● **WHAT IS EXPECTED**
Where in the data below does the word "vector" appear? Copy every line that has it.

● **Excerpts from a dataset**
****************

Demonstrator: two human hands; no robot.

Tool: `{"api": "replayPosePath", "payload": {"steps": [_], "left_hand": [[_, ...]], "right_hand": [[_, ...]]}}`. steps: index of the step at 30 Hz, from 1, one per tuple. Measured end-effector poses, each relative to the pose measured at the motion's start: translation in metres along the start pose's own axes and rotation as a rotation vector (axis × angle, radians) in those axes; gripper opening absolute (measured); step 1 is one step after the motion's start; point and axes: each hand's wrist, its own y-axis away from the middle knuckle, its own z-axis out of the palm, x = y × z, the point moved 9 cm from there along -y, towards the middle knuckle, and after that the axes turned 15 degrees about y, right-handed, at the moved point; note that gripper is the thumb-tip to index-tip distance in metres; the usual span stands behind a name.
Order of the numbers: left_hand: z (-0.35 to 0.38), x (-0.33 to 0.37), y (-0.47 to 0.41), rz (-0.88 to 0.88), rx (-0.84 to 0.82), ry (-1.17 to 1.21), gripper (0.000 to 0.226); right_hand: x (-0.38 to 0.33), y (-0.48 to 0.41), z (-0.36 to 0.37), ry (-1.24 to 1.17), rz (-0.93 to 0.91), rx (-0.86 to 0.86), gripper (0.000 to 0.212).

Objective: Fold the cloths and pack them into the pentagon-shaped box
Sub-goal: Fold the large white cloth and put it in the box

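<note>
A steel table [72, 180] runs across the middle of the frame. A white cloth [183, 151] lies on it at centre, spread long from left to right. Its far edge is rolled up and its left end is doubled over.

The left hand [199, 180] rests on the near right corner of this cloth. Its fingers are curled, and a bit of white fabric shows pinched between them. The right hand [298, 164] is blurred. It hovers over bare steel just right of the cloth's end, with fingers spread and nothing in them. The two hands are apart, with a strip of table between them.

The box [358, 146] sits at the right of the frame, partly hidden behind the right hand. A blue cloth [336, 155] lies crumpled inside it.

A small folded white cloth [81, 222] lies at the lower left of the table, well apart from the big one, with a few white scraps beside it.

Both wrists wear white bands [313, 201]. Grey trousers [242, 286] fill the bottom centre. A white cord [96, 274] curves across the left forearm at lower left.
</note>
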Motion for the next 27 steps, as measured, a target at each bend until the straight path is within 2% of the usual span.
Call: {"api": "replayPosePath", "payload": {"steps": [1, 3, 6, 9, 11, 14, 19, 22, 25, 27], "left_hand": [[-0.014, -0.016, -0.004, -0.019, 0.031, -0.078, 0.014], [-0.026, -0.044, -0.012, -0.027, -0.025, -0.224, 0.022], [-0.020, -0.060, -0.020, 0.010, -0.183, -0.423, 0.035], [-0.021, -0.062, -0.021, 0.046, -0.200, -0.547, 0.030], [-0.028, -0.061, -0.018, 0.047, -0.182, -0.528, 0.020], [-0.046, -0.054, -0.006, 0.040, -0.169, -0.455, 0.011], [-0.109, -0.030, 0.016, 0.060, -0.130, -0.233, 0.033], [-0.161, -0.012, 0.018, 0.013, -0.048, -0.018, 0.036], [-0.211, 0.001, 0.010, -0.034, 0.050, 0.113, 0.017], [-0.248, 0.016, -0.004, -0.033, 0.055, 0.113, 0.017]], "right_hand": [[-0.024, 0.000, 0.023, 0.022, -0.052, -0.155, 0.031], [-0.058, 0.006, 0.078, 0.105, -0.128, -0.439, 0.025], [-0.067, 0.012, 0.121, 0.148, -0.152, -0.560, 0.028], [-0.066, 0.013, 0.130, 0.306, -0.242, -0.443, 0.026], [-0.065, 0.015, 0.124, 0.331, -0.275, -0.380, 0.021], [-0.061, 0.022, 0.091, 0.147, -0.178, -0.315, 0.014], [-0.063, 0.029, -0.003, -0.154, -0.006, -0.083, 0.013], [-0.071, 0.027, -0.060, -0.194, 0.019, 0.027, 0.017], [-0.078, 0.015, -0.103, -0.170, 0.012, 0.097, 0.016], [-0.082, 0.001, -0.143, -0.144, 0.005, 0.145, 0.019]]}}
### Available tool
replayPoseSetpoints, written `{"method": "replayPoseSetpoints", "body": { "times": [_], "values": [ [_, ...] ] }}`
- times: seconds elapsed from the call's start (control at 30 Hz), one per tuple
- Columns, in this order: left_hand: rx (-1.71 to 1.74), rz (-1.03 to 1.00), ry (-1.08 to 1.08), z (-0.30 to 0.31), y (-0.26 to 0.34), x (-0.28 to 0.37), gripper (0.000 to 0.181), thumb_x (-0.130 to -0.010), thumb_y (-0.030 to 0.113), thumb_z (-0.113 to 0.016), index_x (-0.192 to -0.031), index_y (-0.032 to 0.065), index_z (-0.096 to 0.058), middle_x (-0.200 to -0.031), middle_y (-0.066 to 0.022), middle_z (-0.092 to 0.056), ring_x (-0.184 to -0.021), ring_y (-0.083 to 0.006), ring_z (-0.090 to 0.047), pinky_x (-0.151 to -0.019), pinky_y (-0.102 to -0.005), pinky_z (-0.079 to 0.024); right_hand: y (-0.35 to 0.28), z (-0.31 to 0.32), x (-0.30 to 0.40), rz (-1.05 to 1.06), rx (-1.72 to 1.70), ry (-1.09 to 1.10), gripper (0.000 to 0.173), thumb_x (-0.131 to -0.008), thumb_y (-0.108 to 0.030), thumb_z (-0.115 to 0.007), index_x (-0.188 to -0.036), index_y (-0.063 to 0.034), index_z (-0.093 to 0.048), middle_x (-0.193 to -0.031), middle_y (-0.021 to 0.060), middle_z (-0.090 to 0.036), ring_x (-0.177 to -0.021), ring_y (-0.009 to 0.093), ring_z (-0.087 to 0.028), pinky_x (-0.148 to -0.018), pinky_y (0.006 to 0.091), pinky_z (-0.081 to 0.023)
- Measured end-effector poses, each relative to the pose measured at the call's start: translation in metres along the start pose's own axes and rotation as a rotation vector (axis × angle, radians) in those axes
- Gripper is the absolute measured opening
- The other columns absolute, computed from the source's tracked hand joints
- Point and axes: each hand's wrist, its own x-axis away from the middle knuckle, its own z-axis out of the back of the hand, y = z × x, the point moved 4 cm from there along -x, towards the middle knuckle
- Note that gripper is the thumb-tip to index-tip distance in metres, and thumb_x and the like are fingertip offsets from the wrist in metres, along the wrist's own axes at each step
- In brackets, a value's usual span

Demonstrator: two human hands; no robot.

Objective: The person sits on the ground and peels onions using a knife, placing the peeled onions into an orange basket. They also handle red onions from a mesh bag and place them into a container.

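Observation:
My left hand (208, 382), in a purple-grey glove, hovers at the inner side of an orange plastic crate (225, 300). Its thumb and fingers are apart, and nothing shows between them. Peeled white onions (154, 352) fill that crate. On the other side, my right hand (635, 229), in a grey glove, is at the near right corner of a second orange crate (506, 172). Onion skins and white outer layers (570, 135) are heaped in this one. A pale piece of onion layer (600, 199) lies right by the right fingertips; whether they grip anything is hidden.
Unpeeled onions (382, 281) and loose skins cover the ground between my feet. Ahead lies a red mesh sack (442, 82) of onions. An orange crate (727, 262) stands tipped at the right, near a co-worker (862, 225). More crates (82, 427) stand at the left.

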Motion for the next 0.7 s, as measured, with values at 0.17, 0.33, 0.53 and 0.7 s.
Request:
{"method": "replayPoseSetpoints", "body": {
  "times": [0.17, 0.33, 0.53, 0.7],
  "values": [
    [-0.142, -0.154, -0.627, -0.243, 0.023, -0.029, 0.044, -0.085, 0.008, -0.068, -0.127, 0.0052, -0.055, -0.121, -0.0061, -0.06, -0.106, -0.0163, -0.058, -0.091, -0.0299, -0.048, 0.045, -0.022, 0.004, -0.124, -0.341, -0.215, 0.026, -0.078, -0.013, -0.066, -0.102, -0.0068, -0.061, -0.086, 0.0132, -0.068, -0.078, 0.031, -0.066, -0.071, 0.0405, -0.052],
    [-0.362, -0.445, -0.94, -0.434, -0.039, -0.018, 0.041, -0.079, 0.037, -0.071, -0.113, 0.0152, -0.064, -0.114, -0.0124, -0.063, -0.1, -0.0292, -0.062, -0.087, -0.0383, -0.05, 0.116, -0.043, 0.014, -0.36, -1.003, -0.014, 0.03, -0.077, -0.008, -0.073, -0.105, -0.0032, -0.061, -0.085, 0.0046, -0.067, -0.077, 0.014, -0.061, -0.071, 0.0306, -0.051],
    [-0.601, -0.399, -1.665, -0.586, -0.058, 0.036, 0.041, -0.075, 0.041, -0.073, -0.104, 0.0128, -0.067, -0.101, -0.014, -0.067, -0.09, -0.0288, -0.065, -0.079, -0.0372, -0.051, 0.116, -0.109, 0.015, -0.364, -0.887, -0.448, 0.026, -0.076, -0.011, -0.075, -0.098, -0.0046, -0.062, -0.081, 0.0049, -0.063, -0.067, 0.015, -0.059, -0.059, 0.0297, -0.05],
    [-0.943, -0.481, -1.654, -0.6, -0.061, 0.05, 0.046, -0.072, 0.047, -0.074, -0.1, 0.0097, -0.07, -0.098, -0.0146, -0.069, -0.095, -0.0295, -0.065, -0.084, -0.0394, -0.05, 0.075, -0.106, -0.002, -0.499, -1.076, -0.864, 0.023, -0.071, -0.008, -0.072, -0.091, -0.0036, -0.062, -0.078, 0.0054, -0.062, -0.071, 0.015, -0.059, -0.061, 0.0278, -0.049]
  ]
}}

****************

● **RESULT OF THE TASK**
Tool: `{"api": "replayPosePath", "payload": {"steps": [_], "left_hand": [[_, ...]], "right_hand": [[_, ...]]}}`. steps: index of the step at 30 Hz, from 1, one per tuple. Measured end-effector poses, each relative to the pose measured at the motion's start: translation in metres along the start pose's own axes and rotation as a rotation vector (axis × angle, radians) in those axes; gripper opening absolute (measured); step 1 is one step after the motion's start; point and axes: each hand's wrist, its own y-axis away from the middle knuckle, its own z-axis out of the palm, x = y × z, the point moved 9 cm from there along -y, towards the middle knuckle, and after that the axes turned 15 degrees about y, right-handed, at the moved point; note that gripper is the thumb-tip to index-tip distance in metres; the usual span stands behind a name.
- Measured end-effector poses, each relative to the pose measured at the call's start: translation in metres along the start pose's own axes and rotation as a rotation vector (axis × angle, radians) in those axes

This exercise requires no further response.